University of Minnesota NLP Class Project Proposal - Spring 2026

How Much Labeled Data Does a GUI Agent Need?

Data Scaling Analysis for Inverse Dynamics Models on macOS Workflows

Desi Kings

University of Minnesota

NLP, Spring 2026

Minnesota NLP Lab Minnesota NLP logo

, University of Minnesota

Proposal Code Soon Dataset Soon

Dataset Goal

20 Hours

Action Space

8 Classes

Training Splits

1h / 3h / 5h

Backbone

Frozen CLIP

Research Question

How much labeled demonstration data does an Inverse Dynamics Model require to reliably recognize user actions in macOS GUI workflows, and can automatic capture-time labeling replace expensive manual annotation?

Abstract

Building agents that operate GUIs remains a central challenge in computer use. Prior inverse dynamics work has shown that capture-time instrumentation can replace expensive manual annotation in game environments, but the desktop setting is less explored and structurally different. This project studies whether a narrower, more consistent macOS Finder workflow domain allows IDMs to learn reliable action recognition from substantially less labeled data.

We build a Python-based recording pipeline that captures screen frames at 10 fps together with OS-level input events, aligning the two streams automatically at collection time. Using that pipeline, we assemble 20 hours of Finder demonstrations and train three IDMs on 1 hour, 3 hours, and 5 hours of labeled data. The central output is a performance-versus-data curve on a shared held-out test set.

Motivation and Contributions

Motivation

GUI workflows differ from game environments in ways that may reduce sample complexity: the visual state space is smaller, layouts are more consistent, actions are discrete and low-dimensional, and tasks have clearer success criteria. That makes this setting a clean testbed for measuring how much labeled data an IDM really needs.

If performance saturates early, capture-time labeling becomes a practical recipe for open desktop datasets. If performance keeps climbing, that is still a useful result because it quantifies the role of scale in structured GUI action understanding.

Core Contributions

Automatic data collection pipeline. A Python system that records screen frames and OS-level input events simultaneously, producing labels at capture time with no post-hoc annotation.
macOS GUI workflow dataset. Twenty hours of Finder file-management demonstrations labeled automatically and prepared for public release.
IDM data scaling study. Three controlled training runs at 1 hour, 3 hours, and 5 hours, evaluated on the same held-out session to map the scaling curve.

Dataset and Action Space

Collection Protocol

A single operator performs macOS Finder tasks across multiple sessions with varied folder layouts and file types.

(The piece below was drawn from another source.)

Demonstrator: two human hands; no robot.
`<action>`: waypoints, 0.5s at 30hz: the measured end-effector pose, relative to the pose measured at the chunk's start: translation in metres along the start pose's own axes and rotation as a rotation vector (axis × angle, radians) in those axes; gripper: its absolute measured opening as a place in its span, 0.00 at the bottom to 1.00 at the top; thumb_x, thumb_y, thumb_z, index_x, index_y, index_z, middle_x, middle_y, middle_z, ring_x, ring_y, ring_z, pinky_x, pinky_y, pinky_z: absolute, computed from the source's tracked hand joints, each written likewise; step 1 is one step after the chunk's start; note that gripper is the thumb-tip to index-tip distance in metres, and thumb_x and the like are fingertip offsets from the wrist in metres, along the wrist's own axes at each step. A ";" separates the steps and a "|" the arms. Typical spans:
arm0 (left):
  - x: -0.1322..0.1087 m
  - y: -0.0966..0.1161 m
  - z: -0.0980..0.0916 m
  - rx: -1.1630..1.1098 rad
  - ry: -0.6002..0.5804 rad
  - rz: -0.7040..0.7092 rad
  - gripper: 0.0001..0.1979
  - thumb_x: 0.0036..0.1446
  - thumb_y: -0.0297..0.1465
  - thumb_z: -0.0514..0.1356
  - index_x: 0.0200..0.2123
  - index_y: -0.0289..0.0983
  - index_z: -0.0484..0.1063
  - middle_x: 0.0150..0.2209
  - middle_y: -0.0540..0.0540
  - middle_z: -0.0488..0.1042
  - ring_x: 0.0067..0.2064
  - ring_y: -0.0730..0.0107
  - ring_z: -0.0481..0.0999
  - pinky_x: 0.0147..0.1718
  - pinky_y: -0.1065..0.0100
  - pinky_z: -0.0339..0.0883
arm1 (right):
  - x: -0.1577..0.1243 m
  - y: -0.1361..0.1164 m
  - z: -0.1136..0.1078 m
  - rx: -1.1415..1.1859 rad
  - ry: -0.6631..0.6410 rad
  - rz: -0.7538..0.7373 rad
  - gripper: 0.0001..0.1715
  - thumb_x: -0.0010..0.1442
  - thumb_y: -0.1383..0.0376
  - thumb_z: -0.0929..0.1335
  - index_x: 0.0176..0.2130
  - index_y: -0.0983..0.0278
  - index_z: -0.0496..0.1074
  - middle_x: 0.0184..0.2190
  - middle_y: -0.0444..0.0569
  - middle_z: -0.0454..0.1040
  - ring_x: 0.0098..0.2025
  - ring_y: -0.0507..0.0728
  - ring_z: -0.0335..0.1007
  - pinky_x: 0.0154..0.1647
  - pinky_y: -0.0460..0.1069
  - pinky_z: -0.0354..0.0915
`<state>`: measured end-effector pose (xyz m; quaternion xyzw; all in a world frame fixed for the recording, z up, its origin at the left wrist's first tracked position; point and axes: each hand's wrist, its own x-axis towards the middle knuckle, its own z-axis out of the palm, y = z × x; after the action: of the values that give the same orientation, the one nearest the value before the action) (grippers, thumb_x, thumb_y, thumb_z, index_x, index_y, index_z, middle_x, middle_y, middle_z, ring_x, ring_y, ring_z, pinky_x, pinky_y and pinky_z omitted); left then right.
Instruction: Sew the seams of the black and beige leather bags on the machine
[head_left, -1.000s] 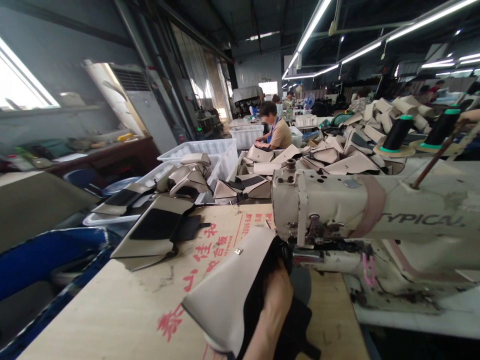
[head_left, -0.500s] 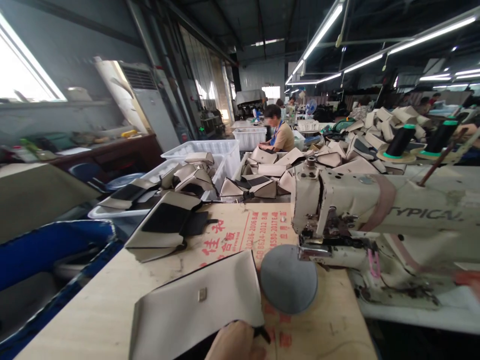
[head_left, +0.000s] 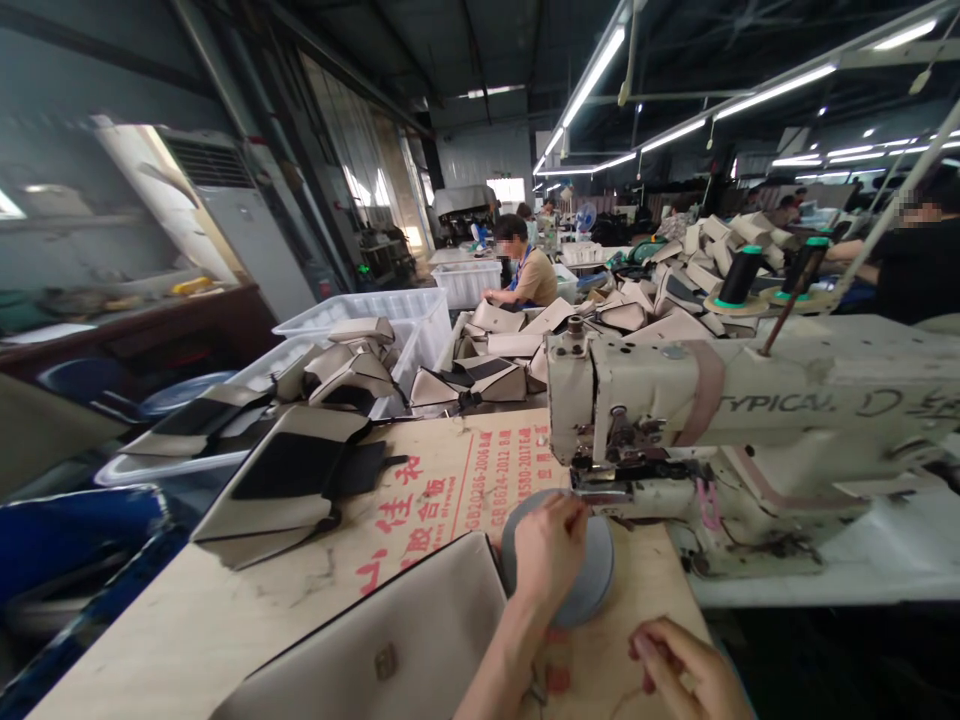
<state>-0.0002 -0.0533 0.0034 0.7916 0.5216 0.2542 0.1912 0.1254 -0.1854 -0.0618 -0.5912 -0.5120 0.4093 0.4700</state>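
My left hand [head_left: 549,548] is over the round grey disc [head_left: 598,578], just below the front end of the sewing machine [head_left: 630,390]. Its fingers are pinched together, and whatever they grip is too small to make out. Low at the right, my right hand [head_left: 688,672] has its fingers curled towards the thumb above the plywood board; anything between them is hidden. A beige bag panel [head_left: 375,630] with a small metal piece lies left of my left forearm, partly cut off by the bottom edge. Farther back on the board [head_left: 442,450] rests a beige and black bag piece [head_left: 281,480].
White plastic crates [head_left: 427,325] full of bag pieces stand behind the board. A blue bin [head_left: 67,570] is at the left. Black thread spools [head_left: 739,275] stand on the machine. A co-worker [head_left: 525,265] sits beyond, and another person [head_left: 919,250] is at the right.
My left hand has let go of the beige panel and moved up to the machine's front end. My right hand has come in from the right edge. The view has turned right.
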 end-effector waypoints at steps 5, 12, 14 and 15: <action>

Tasks include moving, copying, drag-and-drop, bulk selection, renaming, deleting, creating folders, and navigating nested directories.

Folder structures are randomized between sessions to increase visual diversity while keeping the workflow family fixed. Coordinates and key values are stored as metadata for future policy work, but the prediction target in this project is the action class only.

Dataset Scale

Total Data	Train Splits	Test Set	FPS	Resolution
20 hours	1 hour, 3 hours, 5 hours	30 min held-out session	10	Native Retina

ID	Action	Metadata	Workflow Role	Visual Signal in s_t+1
0	NONE	-	Idle	Embeddings nearly identical
1	LEFT CLICK	(x, y), ts	Select, navigate	Selection highlight appears
2	DOUBLE CLICK	(x, y), ts	Open item	New window opens
3	RIGHT CLICK	(x, y), ts	Context menu	Context menu appears
4	DRAG START	(x, y), ts	Pick up file	Icon becomes displaced
5	DRAG END	(x, y), ts	Drop file	Icon jumps to new location
6	SCROLL	(dx, dy), ts	Navigate directory	Folder list shifts
7	KEY PRESS	key char, ts	Rename, delete	Filename changes or file disappears

Keyboard actions are collapsed into one class because adjacent frames are often visually identical regardless of which key was pressed.

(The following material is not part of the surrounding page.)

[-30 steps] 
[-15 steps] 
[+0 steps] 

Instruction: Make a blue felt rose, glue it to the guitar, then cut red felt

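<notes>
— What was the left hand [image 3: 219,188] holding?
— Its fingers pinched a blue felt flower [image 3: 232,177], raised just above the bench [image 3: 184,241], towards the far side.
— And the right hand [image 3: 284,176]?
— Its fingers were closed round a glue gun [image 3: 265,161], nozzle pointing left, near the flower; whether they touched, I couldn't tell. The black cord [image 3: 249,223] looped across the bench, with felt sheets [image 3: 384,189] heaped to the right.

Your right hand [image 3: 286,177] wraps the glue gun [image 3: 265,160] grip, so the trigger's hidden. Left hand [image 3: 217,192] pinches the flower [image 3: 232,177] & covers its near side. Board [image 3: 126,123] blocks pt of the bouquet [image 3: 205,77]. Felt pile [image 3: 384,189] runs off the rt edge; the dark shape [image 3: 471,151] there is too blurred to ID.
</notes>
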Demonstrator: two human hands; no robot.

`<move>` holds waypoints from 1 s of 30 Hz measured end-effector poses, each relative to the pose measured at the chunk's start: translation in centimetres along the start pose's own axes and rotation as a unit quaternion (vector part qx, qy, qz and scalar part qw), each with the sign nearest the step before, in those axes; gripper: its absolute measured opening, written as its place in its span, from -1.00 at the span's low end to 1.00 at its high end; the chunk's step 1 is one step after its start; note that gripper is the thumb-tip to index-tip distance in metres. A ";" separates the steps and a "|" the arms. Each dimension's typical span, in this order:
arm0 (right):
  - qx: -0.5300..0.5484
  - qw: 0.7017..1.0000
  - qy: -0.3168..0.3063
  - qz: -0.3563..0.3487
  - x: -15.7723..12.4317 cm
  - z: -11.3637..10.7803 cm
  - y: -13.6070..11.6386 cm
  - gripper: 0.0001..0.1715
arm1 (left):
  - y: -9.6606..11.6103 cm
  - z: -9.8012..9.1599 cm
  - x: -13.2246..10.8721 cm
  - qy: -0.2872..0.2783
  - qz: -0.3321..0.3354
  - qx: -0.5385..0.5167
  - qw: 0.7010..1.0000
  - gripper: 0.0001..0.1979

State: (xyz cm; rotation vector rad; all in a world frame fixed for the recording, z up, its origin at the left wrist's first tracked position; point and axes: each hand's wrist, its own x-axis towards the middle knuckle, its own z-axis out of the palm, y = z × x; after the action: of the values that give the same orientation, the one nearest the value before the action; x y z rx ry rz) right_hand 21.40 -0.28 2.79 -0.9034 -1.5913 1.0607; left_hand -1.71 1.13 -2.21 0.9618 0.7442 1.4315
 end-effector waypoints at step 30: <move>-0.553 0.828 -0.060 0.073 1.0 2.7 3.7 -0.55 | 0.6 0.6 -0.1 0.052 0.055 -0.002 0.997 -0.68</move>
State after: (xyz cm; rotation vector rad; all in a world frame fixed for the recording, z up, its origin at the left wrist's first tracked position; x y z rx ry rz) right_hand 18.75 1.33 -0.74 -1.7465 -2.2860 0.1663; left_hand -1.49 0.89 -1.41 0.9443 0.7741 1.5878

Capture-Time Labeling Pipeline

Pipeline Components

Image worker

`mss` captures screenshots at 10 fps and stores frame timestamps.

Input worker

`pynput` listeners capture clicks, scrolls, drags, and key presses as structured OS-level events.

Orchestrator

A sliding-window drain aligns all input events with frame timestamp t where event.ts ≤ t.

Export

PNG frames are converted to H.264 MP4 using PyAV/libav, and JSON metadata is written alongside frame labels.

Why This Matters

Labels are generated during recording rather than through costly post-hoc annotation.
The collection process stays faithful to real user interaction because it uses native OS-level instrumentation.
The resulting data is suitable for controlled scaling experiments because all 20 hours are labeled the same way.
The pipeline also preserves richer metadata for future extensions such as coordinate prediction or policy learning.

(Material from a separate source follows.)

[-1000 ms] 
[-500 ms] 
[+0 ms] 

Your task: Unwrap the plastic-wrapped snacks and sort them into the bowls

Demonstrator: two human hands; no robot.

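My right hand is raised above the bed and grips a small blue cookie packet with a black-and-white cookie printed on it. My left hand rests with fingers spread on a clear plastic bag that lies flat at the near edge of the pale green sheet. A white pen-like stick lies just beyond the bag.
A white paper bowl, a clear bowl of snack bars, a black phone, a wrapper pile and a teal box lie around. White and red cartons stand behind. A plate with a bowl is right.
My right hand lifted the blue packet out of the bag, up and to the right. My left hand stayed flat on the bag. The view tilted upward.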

for each frame timestamp t: consume all input events where event.ts ≤ t

Inverse Dynamics Model

Architecture

IDM(s_t, s_t+1) -> a_t

Component	Detail	Params
Backbone	CLIP ViT-B/32, fully frozen	~150M frozen
Input	[e_t \|\| e_t+1] in R¹⁰²⁴	-
MLP Layer 1	Linear(1024->512), ReLU, Dropout(0.3)	524K
MLP Layer 2	Linear(512->256), ReLU, Dropout(0.3)	131K
MLP Layer 3	Linear(256->8), softmax	2K
Total Trainable	MLP head only	~660K

Why Frozen CLIP + MLP

CLIP already captures high-level GUI semantics such as menus, cursors, icons, and window changes.
The classification problem is small: only eight action classes with a narrow workflow domain.
Keeping the encoder frozen reduces overfitting risk on session-specific Finder layouts.
The main challenge is not classifier size but encoding the visual difference between adjacent frames well enough to separate subtle actions.

Alternative Considered

A small temporal transformer was considered, but concat + MLP is the cleaner first experiment. It is cheaper to train across multiple splits, easier to interpret, and likely sufficient given CLIP's representational strength in this structured setting.

Experiments and Evaluation

Training Setup

Model	Training Data	Evaluation
IDM1hr	1 hour labeled	30 min held-out session
IDM3hr	3 hours labeled	30 min held-out session
IDM5hr	5 hours labeled	30 min held-out session

All 20 hours are labeled by the same capture-time pipeline. The smaller training splits are deliberate label-hiding conditions, not partially annotated data.

Metrics

Macro F1 is the primary metric because the NONE class dominates the frame distribution.
Per-class accuracy highlights which actions remain difficult, especially visually similar drag transitions.
Confusion matrices show where the model collapses nearby interaction classes.
Performance-vs-data curve is the main scientific output of the project.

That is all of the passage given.